Huhn Christiane, Maric Hans Michael
Rudolf Virchow Center for Integrative and Translational Bioimaging, Julius-Maximilians-Universität (JMU) Würzburg, Würzburg, Germany.
Methods Mol Biol. 2025;2934:233-243. doi: 10.1007/978-1-0716-4578-9_16.

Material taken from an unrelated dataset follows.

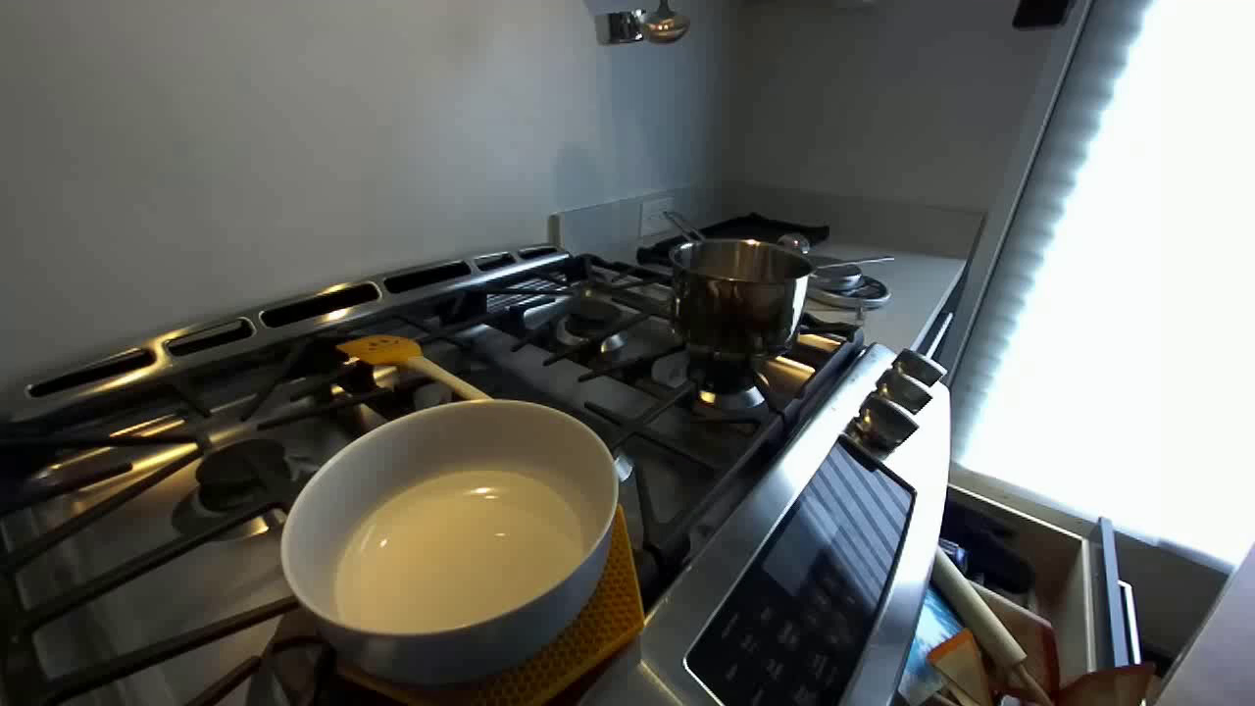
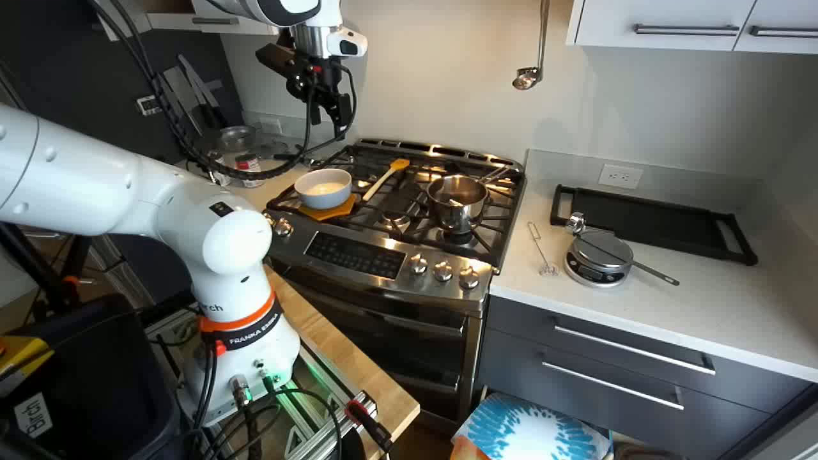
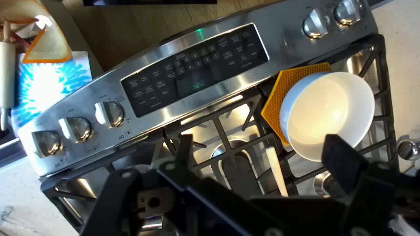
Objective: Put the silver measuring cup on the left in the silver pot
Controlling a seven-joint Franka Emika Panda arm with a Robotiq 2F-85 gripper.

Peptide libraries, especially those featuring cyclic and other modified variants, are central in drug discovery and chemical biology. Traditional methods for their generation often rely on labor-intensive synthetic approaches with limited diversity or enzyme-mediated conversions, which are constrained by substrate specificity, scalability challenges, complex biosynthetic systems, and restricted functional group diversity. This mini-review highlights enzymes from ribosomally synthesized and posttranslationally modified peptide (RiPP) gene clusters, an expanding class of biocatalysts, as a alternative enzyme source. RiPP enzymes may address key limitations in modified peptide library production, particularly in cyclization. With regulatable allosteric activities and compatibility with short synthetic peptides under mild conditions, these enzymes could be seamlessly integrated into scalable, high-throughput workflows and in vitro systems. This mini-review provides a perspective on RiPP enzymes through the lens of synthetic peptide library users, exploring their potential for converting synthetic peptide libraries and outlining the key requirements for their broader application in generating chemically diverse, new-to-nature peptide scaffolds.
肽库,尤其是那些具有环状和其他修饰变体的肽库,在药物发现和化学生物学中至关重要。传统的肽库生成方法通常依赖于劳动密集型的合成方法,其多样性有限,或者依赖于酶介导的转化,而酶介导的转化受到底物特异性、可扩展性挑战、复杂的生物合成系统以及有限的官能团多样性的限制。本综述重点介绍了核糖体合成和翻译后修饰肽(RiPP)基因簇中的酶,这是一类不断扩展的生物催化剂,可作为替代酶源。RiPP酶可能解决修饰肽库生产中的关键限制,特别是在环化方面。由于具有可调节的变构活性且在温和条件下与短合成肽兼容,这些酶可以无缝集成到可扩展的高通量工作流程和体外系统中。本综述从合成肽库用户的角度对RiPP酶进行了展望,探讨了它们转化合成肽库的潜力,并概述了其在生成化学多样性的新型天然肽支架中更广泛应用的关键要求。